Der Tank wurde im Carport auf einem Werkstatttisch aufgebaut, und schon steht ein etwas entfernterer Nachbar, der eine 1150er GS sein eigen nennt, da: „Wow, ein nagelneuer Tank! Der ist ja makellos… Sogar mit der Werksversiegelung! Was hast denn damit vor? Der passt ja farblich nicht zu deiner?“ „Abbeizen“ ist meine etwas genervte Antwort. Um seine Reaktion nochmal zu sehen würde ich sogar Eintritt bezahlen. Der arme Kerl ist völlig fertig. „Wie abbeizen!? Du kannst doch so einen Tank nicht einfach entlacken. Der ist Gold wert! Für den würden GS Fahrer in der Lackierung ihren linken Arm geben“. Mit Mitte vierzig habe ich gelernt, dass manche Dinge einfach nur Dinge sind und die Welt sie nicht vermisst und so schmatz ich vor seinen ungläubigen Augen die erste Fuhre Gift aus der grünen Dose großzügig (also wirklich 5mm dick) auf den jungfräulichen Tank… „Ein Sakrileg“ murmelt mein Gegenüber und geht zur Beruhigung vermutlich den Tank seiner eigenen Q zärtlich polieren.

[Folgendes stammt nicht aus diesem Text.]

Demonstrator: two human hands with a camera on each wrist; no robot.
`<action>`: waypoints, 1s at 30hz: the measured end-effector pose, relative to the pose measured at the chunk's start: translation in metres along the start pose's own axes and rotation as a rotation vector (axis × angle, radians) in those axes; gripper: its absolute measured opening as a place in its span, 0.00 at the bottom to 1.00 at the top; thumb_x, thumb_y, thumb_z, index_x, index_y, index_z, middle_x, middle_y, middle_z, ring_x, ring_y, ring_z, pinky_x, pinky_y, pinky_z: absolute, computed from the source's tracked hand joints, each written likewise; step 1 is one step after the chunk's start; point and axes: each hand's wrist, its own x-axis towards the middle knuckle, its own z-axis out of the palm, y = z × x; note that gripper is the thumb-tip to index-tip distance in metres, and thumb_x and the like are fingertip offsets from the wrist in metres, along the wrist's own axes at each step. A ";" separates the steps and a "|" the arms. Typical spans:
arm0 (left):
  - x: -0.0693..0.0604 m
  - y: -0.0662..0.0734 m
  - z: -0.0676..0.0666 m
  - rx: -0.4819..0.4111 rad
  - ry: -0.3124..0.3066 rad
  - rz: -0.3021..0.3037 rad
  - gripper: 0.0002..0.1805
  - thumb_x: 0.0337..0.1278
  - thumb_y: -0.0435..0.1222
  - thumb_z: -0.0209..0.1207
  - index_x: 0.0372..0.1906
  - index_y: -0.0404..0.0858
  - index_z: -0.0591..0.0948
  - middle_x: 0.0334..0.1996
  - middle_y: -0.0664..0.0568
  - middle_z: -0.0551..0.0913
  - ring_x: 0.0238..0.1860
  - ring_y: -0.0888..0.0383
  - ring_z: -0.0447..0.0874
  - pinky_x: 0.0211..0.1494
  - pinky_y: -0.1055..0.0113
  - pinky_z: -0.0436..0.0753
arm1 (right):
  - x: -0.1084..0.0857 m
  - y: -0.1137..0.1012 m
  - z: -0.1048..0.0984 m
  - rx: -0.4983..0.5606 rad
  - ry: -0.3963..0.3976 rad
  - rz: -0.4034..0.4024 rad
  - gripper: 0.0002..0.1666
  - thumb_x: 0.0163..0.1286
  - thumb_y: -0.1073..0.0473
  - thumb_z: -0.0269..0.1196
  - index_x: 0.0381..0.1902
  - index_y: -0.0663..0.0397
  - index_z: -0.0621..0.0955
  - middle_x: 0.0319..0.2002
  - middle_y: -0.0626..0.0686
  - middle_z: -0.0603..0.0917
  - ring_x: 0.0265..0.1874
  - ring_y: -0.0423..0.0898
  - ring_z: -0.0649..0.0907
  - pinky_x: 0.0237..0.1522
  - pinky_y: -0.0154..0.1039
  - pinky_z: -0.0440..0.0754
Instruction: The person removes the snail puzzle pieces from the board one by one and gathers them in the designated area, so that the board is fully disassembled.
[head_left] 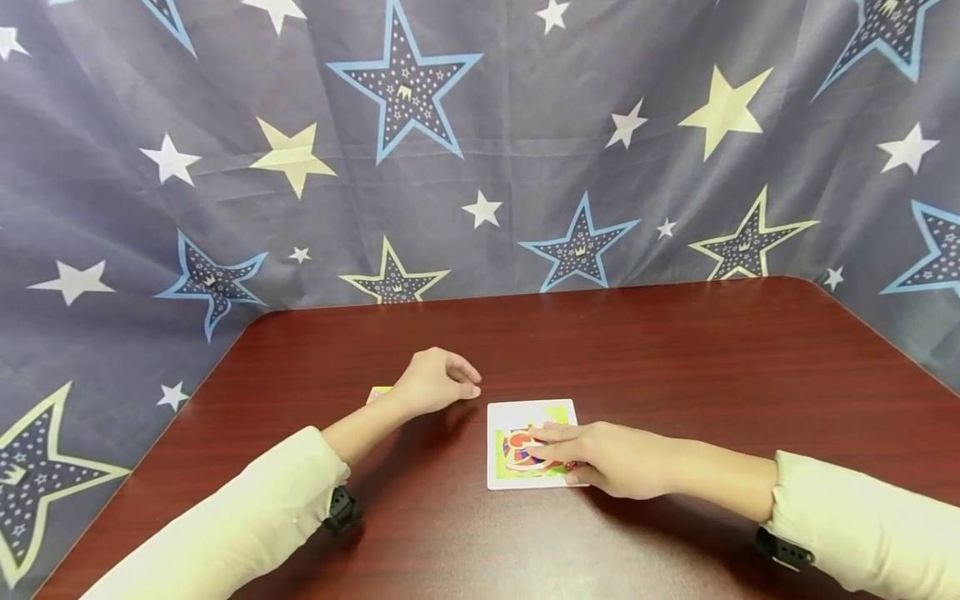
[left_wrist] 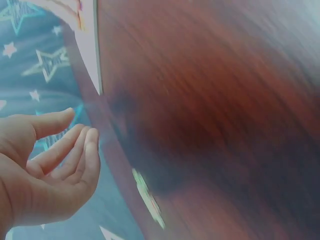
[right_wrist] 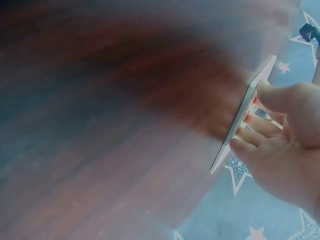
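Note:
A square, white-bordered board (head_left: 501, 442) with a colourful printed picture lies flat on the table, possibly a picture puzzle. The right hand (head_left: 611, 457) rests on its right part with fingers stretched over the picture, covering some of it. In the right wrist view the fingertips touch the board (right_wrist: 263, 72). The left hand (head_left: 437, 382) hovers to the board's upper left, apart from it, fingers loosely bent and nothing between them. Behind the left wrist a small yellow, patterned flat thing (head_left: 378, 392) peeks out, mostly hidden; in the left wrist view it looks like a thin, low pile (left_wrist: 148, 199).
The dark red wooden table (head_left: 675, 358) has rounded far corners. A grey curtain (head_left: 510, 150) printed with stars hangs behind it and along both sides. Each wrist wears a black strapped device (head_left: 342, 508) near the sleeve cuff.

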 end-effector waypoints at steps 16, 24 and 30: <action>0.000 0.040 0.034 -0.056 -0.135 0.069 0.05 0.51 0.36 0.66 0.35 0.43 0.88 0.31 0.52 0.89 0.35 0.62 0.83 0.35 0.74 0.77 | -0.008 -0.002 0.000 -0.056 0.009 0.008 0.27 0.65 0.64 0.63 0.63 0.52 0.76 0.66 0.53 0.75 0.66 0.51 0.74 0.60 0.46 0.78; 0.001 0.044 0.046 -0.062 -0.155 0.099 0.05 0.50 0.35 0.66 0.34 0.43 0.88 0.31 0.51 0.90 0.35 0.62 0.83 0.34 0.74 0.76 | -0.013 -0.005 0.002 -0.052 -0.002 0.001 0.28 0.66 0.66 0.61 0.65 0.53 0.73 0.66 0.53 0.75 0.66 0.51 0.74 0.61 0.46 0.77; 0.001 0.049 0.053 -0.066 -0.163 0.121 0.04 0.51 0.35 0.66 0.33 0.43 0.88 0.32 0.51 0.90 0.36 0.62 0.84 0.35 0.75 0.77 | -0.013 -0.004 0.005 -0.058 0.012 -0.015 0.30 0.65 0.68 0.61 0.65 0.54 0.73 0.66 0.53 0.75 0.66 0.52 0.74 0.59 0.45 0.78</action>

In Frischhaltefolie eingewickelt wirft der Lack an einigen Stellen bald dicke Blasen und kann weggewischt werden, an anderen wirklich dicken mehrschichtigen Stellen hat er sich auch nach drei Tagen geweigert klein beizugeben. Hier musste die Klingenspachtel ran.
Ein Nachteil soll nicht verschwiegen werden: Beim Abbeizprozess entsteht chemisch irgendwo Wasser. Das führt sehr schnell zu Rost. Man muss also höllisch aufpassen, dass dieser nicht überhandnimmt.
Während der Tank so im eigenen Saft vor sich hin beizt, habe ich mich um den Sattel gekümmert. Nochmal der Anspruch: Scrambler Look, Tourentauglich. Wieder über die Kleinanzeigen komme ich auf einen Corbin Sattel. Warum nicht? Sieht Retro aus, wird über alle Himmel gelobt und passt in das 1+1 Konzept (also abnehmbarer Sozia Sitz). Wenige Tage später trudelt der Sitz ein und ich bin begeistert. Nicht nur vom Look, auch vom Sitzkomfort. Da das Leder allerdings etwas hart geworden war musste er etwas aufgefrischt werden. Sitz erst gründlich reinigen, damit alle Rückstände verschiedener Pflegemittel weg sind und dann ab in die Dusch auf einen Hocker. Die Dusche auf volle Hitze und ordentlich dampfen lassen. Nach zehn Minuten hat sich das Leder wieder mit Feuchtigkeit angesaugt und wird etwas geschmeidiger. Kurz trocknen lassen und dann ordentlich mit Sattelfett einlassen. Voilá, wie neu!
Der Abbeizer war mittlerweile an die Grenzen des Machbaren gestoßen und der Rest der Farbe musste händisch ab. Hierfür eignen sich am besten CSD- oder Reinigungs-Scheiben (Bekannt auch unter einem nicht mehr politisch korrekten Namen, frei interpretiert „Backware für Personen mit afrikanischer Abstammung“) Mit einer solchen Scheibe wurden die letzten Lackreste entfernt und der Tank anschließend von 320 bis 1600er nass geschliffen.